There were billions of parameters for the network to tinker with, but eventually the network had learned some way of working out what a voice sounds like compared with the backing music. How it does that is unclear to the humans looking on, but the AI has found some pattern to recognise. The team applied a further 13 songs which the neural network hadn't trained on and it was able to separate out the vocals without any further training. This is an example of machine learning.
All of this is with a simplified model of a neuron, but a better models exist. Being able to model the levels of each ion in the neuron over time leads to subtly different threshold levels.

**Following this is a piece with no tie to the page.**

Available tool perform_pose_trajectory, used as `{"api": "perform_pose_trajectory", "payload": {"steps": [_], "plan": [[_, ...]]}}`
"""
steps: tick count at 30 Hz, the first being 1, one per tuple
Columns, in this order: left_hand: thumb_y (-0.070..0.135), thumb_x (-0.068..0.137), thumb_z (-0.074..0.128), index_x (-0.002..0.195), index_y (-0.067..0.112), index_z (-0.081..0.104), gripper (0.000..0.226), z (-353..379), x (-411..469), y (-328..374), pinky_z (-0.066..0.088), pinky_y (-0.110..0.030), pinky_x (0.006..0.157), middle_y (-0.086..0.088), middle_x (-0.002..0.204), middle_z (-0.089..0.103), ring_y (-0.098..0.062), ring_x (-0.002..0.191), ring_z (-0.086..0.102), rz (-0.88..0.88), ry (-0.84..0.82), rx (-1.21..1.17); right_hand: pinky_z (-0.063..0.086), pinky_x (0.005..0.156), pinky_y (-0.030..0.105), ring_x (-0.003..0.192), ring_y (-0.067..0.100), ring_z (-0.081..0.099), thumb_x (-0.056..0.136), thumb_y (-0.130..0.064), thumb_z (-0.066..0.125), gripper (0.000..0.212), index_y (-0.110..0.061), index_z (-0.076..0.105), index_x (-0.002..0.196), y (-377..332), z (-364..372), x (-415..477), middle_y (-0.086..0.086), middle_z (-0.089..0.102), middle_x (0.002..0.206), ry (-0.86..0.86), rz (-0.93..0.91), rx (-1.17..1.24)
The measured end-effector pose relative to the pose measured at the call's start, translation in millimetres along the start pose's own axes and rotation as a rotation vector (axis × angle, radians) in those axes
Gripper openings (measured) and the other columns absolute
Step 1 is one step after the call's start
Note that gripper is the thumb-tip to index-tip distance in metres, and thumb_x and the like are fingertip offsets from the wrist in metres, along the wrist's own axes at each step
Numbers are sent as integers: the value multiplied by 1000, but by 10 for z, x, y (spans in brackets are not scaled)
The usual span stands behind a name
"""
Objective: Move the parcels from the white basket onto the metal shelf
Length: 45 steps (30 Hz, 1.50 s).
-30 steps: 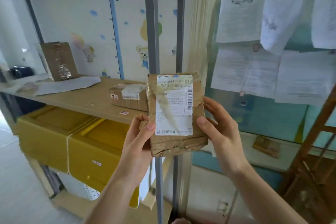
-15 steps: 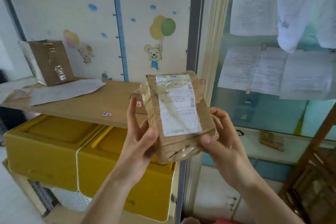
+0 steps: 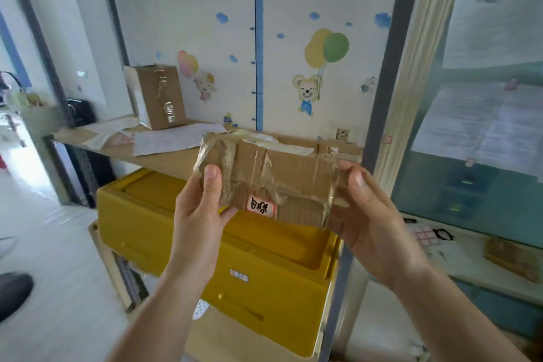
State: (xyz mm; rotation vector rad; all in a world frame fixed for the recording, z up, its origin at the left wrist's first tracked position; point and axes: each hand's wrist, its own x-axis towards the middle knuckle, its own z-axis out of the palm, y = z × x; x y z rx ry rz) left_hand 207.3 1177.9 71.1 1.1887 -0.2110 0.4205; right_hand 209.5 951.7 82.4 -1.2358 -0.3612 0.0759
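My left hand point(image 3: 202, 214) and right hand point(image 3: 373, 214) each clamp one end of a brown parcel point(image 3: 273, 176), thumbs pressed on its near face, fingers hidden behind. I hold it level in the air, just in front of the metal shelf point(image 3: 164, 160) and a little above its wooden board, so this one is not yet set down.

On the shelf, a taller taped carton point(image 3: 157, 95) stands upright at the back, well left of my parcel, with flat pale mailers point(image 3: 173, 139) lying in front of it; a further flat box seems to lie directly behind my parcel, though it is mostly hidden. Judging by that, several parcels are placed and the job is at least partly done. The white basket is not clearly in view, so I cannot tell how many remain.

The parcel is flat, worn corrugated cardboard, creased at the corners and wrapped crosswise in glossy clear tape. A small red-bordered sticker point(image 3: 261, 205) with handwritten marks sits low on its near face; a white label shows along the top edge.

Below the shelf sit yellow bins point(image 3: 264, 282).
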Motion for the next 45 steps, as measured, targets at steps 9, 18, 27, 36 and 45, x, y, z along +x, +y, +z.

If you need some quota of potassium, sodium, calcium etc. to spike and each grows and falls then everything gets quite complicated. The next level up from Integrate and Fire is the Hodgkin-Huxley Model which simulates the levels of the most important two ions as well as whether there are spikes from other neurons and a catch all “other” category for ions. This leads to a much closer to reality model, but it leads to a system of 4 differential equations which has nonlinear behaviour. There are approximate solutions which involve using Fourier transforms, but as you can imagine this makes the time to simulate them much longer. Instead of tens of thousands of neurons we can only simulate much smaller networks. In some ways we are just waiting for computers to catch up.

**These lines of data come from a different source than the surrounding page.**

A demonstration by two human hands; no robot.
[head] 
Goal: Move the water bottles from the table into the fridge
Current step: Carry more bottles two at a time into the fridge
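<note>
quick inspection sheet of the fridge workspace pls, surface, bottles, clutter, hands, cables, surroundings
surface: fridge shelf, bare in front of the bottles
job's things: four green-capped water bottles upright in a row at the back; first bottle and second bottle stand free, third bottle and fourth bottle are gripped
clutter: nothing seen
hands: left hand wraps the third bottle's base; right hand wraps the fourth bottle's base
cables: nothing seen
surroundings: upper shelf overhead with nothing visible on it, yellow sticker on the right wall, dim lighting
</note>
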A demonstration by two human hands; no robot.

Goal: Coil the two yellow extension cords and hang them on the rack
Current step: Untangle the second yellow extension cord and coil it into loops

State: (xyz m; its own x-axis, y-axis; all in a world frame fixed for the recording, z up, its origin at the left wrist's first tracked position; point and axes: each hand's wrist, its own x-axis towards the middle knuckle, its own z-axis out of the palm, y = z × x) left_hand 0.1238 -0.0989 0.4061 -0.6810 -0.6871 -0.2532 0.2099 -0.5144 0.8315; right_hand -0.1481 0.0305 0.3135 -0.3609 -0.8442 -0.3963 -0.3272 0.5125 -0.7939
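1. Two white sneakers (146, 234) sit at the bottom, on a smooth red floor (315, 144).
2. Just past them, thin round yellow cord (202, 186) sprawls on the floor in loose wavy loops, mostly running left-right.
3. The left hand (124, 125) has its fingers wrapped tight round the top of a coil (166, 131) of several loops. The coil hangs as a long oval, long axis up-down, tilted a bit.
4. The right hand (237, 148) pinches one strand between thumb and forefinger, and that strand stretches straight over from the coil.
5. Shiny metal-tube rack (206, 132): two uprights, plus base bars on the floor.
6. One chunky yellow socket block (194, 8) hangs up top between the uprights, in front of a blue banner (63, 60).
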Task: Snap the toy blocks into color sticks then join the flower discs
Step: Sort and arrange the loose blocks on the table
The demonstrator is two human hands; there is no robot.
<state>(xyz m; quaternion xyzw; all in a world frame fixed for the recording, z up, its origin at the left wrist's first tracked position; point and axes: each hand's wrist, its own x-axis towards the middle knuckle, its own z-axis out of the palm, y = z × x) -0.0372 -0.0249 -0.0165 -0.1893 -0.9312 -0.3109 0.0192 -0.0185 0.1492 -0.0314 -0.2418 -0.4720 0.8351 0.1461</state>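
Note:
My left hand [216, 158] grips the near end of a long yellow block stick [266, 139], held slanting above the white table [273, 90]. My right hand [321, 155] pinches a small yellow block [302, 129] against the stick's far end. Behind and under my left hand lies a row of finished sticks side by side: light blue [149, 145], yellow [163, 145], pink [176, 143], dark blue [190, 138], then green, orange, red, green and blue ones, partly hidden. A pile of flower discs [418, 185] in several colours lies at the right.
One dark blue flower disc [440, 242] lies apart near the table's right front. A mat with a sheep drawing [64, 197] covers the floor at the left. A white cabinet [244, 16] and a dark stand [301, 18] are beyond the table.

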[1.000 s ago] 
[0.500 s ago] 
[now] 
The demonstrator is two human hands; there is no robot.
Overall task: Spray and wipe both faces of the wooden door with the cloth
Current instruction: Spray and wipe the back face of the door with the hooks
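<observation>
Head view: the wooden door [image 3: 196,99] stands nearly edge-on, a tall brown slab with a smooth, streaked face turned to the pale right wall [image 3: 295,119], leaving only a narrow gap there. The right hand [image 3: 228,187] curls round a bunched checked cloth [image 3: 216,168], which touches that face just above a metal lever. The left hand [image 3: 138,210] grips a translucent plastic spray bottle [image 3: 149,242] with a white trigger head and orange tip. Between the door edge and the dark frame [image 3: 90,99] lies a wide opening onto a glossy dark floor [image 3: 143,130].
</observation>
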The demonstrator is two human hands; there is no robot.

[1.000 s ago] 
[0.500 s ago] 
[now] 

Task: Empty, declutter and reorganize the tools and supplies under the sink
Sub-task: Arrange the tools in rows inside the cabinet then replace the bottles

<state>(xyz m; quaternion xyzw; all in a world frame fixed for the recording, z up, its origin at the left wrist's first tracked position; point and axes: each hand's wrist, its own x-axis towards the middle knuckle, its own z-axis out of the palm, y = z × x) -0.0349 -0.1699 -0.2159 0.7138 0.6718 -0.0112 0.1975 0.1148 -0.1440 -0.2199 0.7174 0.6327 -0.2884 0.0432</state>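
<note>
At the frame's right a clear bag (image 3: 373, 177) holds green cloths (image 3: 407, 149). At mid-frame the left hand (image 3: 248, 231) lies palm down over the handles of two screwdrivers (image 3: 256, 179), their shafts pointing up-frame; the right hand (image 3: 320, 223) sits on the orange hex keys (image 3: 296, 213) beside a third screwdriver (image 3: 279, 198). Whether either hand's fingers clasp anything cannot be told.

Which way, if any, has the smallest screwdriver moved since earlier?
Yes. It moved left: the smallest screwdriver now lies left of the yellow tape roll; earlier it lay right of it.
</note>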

Large projects do exist to create neural nets simulating the human brain (currently one in the EU, one in the US and a third in Japan), but simply connecting together enough artificial neurons isn't enough to gain anything useful. I gather these projects are controversial because they gather a lot of funding without clear aims for research. Van Pottelbergh was quite disparaging of such projects in the lecture and indicated that more could be gained from either finding better and better models for single neurons or by trying to find patterns in small neural networks. Simply throwing lots of neurons at a problem we have got to about the point of simulating one column of a rat’s brain, but it doesn't gain us much.
However the advances in machine learning through this process have been fantastic in recent years. Internet giants such as Facebook, Amazon and Google all use machine learning through neural networks to suggest purchases to you. Similarly Youtube’s algorithm for predicting the next video to watch is similar: these are all AIs in action. In a slightly less corporate shell we have AlphaGo which was a neural network based machine learner which won 4 out of 5 games against one of the top grandmasters in the game of Go last year. This game has over 10^720 different possibilities so it is well out of the realm of brute force and it was predicted that a computer would never beat a human right up until it happened.